Task brief: What is wanted is an exact copy of the lines from the top of the listing through the line containing "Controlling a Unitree".

▶

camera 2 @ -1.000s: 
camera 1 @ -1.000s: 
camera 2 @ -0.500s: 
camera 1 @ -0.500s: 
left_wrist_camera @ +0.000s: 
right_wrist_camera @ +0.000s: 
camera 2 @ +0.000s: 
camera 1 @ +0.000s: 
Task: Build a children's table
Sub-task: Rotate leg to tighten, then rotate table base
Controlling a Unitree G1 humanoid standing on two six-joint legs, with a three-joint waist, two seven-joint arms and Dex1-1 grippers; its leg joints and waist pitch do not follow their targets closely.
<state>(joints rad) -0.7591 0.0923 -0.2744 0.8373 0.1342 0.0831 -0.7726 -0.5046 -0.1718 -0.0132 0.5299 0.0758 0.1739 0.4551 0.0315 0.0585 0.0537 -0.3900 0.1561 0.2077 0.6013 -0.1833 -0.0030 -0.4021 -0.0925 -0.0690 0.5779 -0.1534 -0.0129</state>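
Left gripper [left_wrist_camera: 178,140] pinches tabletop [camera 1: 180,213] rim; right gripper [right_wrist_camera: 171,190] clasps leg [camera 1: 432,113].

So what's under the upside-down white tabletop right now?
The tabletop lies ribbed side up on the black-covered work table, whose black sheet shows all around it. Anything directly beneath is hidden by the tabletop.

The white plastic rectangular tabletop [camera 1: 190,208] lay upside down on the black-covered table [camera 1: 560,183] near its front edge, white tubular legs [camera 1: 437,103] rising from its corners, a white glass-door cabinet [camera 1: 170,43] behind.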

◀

Exercise output:
camera 2 @ -1.000s: 
camera 1 @ -1.000s: 
camera 2 @ -0.500s: 
camera 1 @ -0.500s: 
left_wrist_camera @ +0.000s: 
right_wrist_camera @ +0.000s: 
camera 2 @ +0.000s: 
camera 1 @ +0.000s: 
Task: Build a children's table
Sub-task: Rotate leg to tighten, then rotate table base
Controlling a Unitree G1 humanoid standing on two six-joint legs, with a three-joint waist, two seven-joint arms and Dex1-1 grippers; its leg joints and waist pitch do not follow their targets closely.

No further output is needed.